* _To do_:
Output the records exactly, with no line skipped.

[Extracted records]
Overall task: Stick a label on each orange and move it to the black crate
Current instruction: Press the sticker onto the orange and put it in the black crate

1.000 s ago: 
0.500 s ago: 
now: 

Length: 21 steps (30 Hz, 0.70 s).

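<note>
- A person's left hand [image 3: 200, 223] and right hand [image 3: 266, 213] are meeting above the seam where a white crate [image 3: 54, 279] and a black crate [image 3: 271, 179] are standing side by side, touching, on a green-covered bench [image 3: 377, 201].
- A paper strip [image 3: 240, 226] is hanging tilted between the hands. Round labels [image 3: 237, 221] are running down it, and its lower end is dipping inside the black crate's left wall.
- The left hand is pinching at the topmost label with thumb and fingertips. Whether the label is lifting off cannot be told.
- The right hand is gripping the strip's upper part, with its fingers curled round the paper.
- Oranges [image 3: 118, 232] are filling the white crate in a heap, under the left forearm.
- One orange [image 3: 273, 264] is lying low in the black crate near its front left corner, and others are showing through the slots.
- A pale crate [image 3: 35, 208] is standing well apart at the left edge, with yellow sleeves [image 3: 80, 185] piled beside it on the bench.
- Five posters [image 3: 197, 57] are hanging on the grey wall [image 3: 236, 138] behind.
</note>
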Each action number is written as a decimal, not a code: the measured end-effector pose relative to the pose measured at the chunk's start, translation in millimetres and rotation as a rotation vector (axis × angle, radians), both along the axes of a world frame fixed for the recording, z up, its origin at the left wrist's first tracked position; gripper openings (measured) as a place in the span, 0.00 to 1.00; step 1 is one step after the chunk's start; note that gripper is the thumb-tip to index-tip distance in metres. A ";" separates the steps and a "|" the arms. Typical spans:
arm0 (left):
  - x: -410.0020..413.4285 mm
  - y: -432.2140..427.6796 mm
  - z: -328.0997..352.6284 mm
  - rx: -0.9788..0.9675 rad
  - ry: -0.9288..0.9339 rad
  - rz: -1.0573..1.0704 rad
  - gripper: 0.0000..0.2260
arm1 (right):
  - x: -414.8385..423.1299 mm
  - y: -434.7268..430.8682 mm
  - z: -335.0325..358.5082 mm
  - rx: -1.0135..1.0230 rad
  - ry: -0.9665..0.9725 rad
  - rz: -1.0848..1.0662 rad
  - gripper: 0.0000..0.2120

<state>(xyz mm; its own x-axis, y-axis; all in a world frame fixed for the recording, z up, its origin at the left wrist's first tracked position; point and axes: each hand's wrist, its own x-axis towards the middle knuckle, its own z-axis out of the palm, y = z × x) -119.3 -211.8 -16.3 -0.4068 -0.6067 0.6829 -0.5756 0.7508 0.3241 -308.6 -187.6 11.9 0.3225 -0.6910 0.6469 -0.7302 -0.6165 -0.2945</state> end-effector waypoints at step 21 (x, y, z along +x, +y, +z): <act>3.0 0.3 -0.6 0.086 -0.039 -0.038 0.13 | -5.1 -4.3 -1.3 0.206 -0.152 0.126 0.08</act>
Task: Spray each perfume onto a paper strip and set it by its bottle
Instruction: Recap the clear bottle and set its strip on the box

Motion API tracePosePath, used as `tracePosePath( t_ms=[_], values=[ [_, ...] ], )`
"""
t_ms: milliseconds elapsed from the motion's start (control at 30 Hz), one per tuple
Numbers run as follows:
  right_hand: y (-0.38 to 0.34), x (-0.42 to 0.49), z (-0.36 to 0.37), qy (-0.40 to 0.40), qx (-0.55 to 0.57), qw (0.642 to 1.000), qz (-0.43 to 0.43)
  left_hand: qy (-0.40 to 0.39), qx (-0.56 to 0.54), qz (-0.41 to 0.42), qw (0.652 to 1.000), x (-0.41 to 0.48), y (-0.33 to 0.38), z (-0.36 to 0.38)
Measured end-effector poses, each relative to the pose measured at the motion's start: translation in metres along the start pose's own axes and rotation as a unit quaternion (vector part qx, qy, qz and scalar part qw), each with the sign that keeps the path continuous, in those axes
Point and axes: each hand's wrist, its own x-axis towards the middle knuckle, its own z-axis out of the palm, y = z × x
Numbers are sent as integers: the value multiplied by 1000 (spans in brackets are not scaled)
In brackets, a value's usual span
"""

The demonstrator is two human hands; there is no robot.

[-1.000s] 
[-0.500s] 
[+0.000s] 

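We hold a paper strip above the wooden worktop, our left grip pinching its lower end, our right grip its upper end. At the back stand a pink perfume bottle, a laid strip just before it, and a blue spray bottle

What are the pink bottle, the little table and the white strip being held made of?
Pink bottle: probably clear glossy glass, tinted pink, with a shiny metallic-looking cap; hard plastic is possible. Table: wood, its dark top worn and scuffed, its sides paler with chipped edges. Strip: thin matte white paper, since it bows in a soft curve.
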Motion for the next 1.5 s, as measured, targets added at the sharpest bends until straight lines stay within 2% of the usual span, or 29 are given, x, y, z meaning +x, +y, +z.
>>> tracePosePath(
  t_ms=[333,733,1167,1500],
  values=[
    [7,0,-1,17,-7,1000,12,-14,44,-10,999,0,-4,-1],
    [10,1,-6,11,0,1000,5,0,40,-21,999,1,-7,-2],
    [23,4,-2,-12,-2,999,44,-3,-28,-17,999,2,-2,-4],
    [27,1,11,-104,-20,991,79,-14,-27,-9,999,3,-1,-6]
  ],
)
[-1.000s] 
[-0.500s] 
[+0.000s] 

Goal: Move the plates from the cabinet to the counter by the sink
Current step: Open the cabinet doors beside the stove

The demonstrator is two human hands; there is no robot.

* _Output of the exercise_:
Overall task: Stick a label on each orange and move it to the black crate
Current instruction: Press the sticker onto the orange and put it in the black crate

1.000 s ago: 
0.500 s ago: 
now: 

Length: 21 steps (30 Hz, 0.70 s).

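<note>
- A person's left hand [image 3: 200, 223] and right hand [image 3: 266, 213] are meeting above the seam where a white crate [image 3: 54, 279] and a black crate [image 3: 271, 179] are standing side by side, touching, on a green-covered bench [image 3: 377, 201].
- A paper strip [image 3: 240, 226] is hanging tilted between the hands. Round labels [image 3: 237, 221] are running down it, and its lower end is dipping inside the black crate's left wall.
- The left hand is pinching at the topmost label with thumb and fingertips. Whether the label is lifting off cannot be told.
- The right hand is gripping the strip's upper part, with its fingers curled round the paper.
- Oranges [image 3: 118, 232] are filling the white crate in a heap, under the left forearm.
- One orange [image 3: 273, 264] is lying low in the black crate near its front left corner, and others are showing through the slots.
- A pale crate [image 3: 35, 208] is standing well apart at the left edge, with yellow sleeves [image 3: 80, 185] piled beside it on the bench.
- Five posters [image 3: 197, 57] are hanging on the grey wall [image 3: 236, 138] behind.
</note>
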Each action number is written as a decimal, not a code: the measured end-effector pose relative to the pose measured at the chunk's start, translation in millimetres and rotation as a rotation vector (axis × angle, radians), both along the axes of a world frame fixed for the recording, z up, its origin at the left wrist's first tracked position; gripper openings (measured) as a place in the span, 0.00 to 1.00; step 1 is one step after the chunk's start; note that gripper is the thumb-tip to index-tip distance in metres. A ";" separates the steps and a "|" the arms. Typical spans:
arm0 (left):
  - x: -410.0020..413.4285 mm
  - y: -432.2140..427.6796 mm
  - z: -328.0997..352.6284 mm
  - rx: -0.9788..0.9675 rad
  - ry: -0.9288..0.9339 rad
  - rz: -1.0573..1.0704 rad
  - gripper: 0.0000..0.2260
arm1 (right):
  - x: -414.8385..423.1299 mm
  - y: -434.7268..430.8682 mm
  - z: -335.0325..358.5082 mm
  - rx: -1.0135..1.0230 rad
  - ry: -0.9665..0.9725 rad
  - rz: -1.0848..1.0662 rad
  - gripper: 0.0000..0.2120

<state>(xyz mm; its own x-axis, y-axis; all in a world frame fixed for the recording, z up, its origin at the left wrist's first tracked position; point and axes: each hand's wrist, its own x-axis towards the middle knuckle, its own z-axis out of the palm, y = z × x) -119.3 -211.8 -16.3 -0.4068 -0.6067 0.6829 -0.5756 0.7508 0.3241 -308.6 -187.6 11.9 0.3225 -0.6910 0.6469 -0.7302 -0.6165 -0.2945</state> end-effector waypoints at step 21 (x, y, z along +x, +y, +z): <act>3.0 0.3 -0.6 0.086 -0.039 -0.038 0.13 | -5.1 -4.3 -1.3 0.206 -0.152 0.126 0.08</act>
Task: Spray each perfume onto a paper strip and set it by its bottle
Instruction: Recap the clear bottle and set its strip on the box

Motion API tracePosePath, used as `tracePosePath( t_ms=[_], values=[ [_, ...] ], )`
"""
t_ms: milliseconds elapsed from the motion's start (control at 30 Hz), one per tuple
Numbers run as follows:
  right_hand: y (-0.38 to 0.34), x (-0.42 to 0.49), z (-0.36 to 0.37), qy (-0.40 to 0.40), qx (-0.55 to 0.57), qw (0.642 to 1.000), qz (-0.43 to 0.43)
  left_hand: qy (-0.40 to 0.39), qx (-0.56 to 0.54), qz (-0.41 to 0.42), qw (0.652 to 1.000), x (-0.41 to 0.48), y (-0.33 to 0.38), z (-0.36 to 0.38)
Measured end-effector poses, each relative to the pose measured at the motion's start: translation in metres along the start pose's own axes and rotation as a unit quaternion (vector part qx, qy, qz and scalar part qw), each with the sign that keeps the path continuous, in those axes
Point and axes: each hand's wrist, its own x-axis towards the middle knuckle, its own z-axis out of the palm, y = z × x
Numbers are sent as integers: the value multiplied by 1000 (spans in brackets are not scaled)
In brackets, a value's usual span
"""

The demonstrator is two human hands; there is no robot.

[-1.000s] 
[-0.500s] 
[+0.000s] 

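We hold a paper strip above the wooden worktop, our left grip pinching its lower end, our right grip its upper end. At the back stand a pink perfume bottle, a laid strip just before it, and a blue spray bottle

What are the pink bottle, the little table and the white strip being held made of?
Pink bottle: probably clear glossy glass, tinted pink, with a shiny metallic-looking cap; hard plastic is possible. Table: wood, its dark top worn and scuffed, its sides paler with chipped edges. Strip: thin matte white paper, since it bows in a soft curve.
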Motion for the next 1.5 s, as measured, targets added at the sharpest bends until straight lines stay within 2% of the usual span, or 29 are given, x, y, z meaning +x, +y, +z.
>>> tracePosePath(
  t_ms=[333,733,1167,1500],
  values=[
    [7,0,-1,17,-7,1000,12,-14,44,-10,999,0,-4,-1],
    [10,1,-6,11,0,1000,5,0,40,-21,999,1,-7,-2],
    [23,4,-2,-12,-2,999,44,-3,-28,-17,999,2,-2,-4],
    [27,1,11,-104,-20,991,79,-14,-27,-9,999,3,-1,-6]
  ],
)
[-1.000s] 
[-0.500s] 
[+0.000s] 

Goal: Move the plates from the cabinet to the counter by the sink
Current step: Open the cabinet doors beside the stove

The demonstrator is two human hands; there is no robot.

No more work remains in this exercise.